GIVEN INFORMATION »
◆ ◆ ◆ ◆ ◆
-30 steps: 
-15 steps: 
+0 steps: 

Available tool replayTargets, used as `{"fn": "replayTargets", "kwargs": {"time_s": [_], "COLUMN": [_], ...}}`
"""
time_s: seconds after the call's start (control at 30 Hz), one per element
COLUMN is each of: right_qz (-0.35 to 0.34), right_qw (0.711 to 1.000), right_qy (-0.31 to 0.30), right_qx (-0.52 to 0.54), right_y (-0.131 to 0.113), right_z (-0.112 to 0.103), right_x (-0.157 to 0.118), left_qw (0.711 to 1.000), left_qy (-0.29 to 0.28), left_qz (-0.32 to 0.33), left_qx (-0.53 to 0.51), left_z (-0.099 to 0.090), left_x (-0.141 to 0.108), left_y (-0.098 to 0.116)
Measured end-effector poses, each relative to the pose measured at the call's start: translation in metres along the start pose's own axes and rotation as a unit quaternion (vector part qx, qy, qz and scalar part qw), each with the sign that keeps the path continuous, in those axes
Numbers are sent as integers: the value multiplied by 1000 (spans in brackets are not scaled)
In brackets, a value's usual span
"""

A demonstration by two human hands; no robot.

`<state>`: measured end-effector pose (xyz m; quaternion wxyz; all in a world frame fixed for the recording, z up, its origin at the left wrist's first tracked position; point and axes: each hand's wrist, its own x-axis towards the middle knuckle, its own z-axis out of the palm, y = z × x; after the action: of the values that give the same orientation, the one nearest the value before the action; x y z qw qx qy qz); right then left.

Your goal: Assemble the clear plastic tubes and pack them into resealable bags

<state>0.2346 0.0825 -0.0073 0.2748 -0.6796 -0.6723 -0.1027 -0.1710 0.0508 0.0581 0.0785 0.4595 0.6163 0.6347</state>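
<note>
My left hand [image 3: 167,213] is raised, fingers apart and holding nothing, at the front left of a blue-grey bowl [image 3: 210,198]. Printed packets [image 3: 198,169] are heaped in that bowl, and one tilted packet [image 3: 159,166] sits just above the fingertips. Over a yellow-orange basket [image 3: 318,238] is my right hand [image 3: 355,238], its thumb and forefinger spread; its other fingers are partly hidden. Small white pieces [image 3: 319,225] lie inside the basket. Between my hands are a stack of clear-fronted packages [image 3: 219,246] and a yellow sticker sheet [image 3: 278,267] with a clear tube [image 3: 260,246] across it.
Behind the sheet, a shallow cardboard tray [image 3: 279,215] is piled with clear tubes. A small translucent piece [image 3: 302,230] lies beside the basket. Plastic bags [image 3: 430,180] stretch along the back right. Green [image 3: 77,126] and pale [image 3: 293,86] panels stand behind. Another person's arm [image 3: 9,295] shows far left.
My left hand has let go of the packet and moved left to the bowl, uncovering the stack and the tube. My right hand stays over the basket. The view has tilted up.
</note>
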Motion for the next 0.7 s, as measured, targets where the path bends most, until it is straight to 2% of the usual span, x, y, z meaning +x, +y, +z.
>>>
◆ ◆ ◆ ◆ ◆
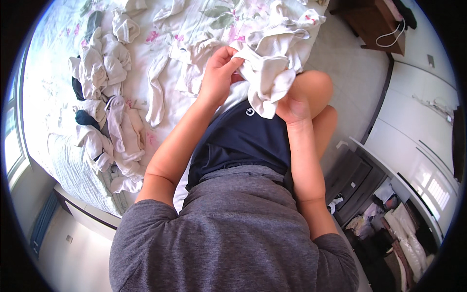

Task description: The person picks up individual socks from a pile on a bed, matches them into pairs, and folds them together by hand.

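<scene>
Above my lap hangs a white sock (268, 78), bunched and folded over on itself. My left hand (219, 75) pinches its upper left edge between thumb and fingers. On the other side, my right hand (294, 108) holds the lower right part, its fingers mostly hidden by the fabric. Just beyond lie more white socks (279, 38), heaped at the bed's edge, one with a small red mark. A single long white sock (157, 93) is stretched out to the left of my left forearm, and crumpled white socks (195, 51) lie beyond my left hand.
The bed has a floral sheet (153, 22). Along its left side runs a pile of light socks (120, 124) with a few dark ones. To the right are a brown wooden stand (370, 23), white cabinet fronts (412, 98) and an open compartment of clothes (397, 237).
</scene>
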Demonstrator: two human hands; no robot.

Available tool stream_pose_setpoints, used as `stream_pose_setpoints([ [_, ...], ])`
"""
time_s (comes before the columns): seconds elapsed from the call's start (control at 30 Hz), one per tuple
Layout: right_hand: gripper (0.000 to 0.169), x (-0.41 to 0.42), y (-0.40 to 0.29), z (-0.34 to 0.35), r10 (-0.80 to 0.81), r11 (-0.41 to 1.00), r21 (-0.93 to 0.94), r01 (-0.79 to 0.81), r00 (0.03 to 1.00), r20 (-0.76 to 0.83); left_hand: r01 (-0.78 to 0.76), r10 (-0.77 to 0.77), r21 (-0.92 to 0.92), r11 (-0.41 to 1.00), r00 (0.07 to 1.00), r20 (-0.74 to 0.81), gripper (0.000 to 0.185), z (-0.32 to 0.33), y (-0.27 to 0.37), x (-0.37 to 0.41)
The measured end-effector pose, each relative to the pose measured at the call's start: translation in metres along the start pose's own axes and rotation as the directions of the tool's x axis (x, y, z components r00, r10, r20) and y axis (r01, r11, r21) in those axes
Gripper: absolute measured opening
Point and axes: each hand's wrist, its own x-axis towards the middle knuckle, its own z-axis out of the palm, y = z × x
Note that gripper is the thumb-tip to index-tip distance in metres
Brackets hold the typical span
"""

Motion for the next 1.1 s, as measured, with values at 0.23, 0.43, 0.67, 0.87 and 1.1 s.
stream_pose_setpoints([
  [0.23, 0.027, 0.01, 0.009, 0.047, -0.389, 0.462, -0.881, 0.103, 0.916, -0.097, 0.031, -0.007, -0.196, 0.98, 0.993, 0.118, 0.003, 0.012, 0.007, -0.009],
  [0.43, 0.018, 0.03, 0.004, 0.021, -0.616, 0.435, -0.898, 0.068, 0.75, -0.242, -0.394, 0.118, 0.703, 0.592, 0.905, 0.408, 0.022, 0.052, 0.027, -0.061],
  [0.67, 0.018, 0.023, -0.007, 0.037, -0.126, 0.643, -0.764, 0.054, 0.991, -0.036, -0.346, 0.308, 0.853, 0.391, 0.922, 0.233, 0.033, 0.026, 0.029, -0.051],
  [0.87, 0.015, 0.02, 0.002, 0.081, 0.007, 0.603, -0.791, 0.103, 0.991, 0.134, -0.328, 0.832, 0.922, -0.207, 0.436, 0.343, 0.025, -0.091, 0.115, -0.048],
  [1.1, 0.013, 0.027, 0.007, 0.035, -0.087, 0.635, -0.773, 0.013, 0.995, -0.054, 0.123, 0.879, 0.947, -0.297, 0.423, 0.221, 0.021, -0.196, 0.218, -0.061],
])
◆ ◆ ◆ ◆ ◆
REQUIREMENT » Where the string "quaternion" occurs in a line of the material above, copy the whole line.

THE COMPLETED TASK »
Measured end-effector poses, each relative to the pose measured at the call's start: translation in metres along the start pose's own axes and rotation as a unit quaternion (vector part qx, qy, qz and scalar part qw), each with the sign that keeps the path continuous, in those axes
`<state>`: measured end-effector pose (xyz m; quaternion wxyz; all in a world frame fixed for the recording, z up, its origin at the left wrist's first tracked position; point and axes: each hand's wrist, its own x-axis towards the middle knuckle, its own z-axis out of the palm, y = z × x; after the action: of the values that give the same orientation, the one nearest the value before the action; x y z qw qx qy qz); right then left.

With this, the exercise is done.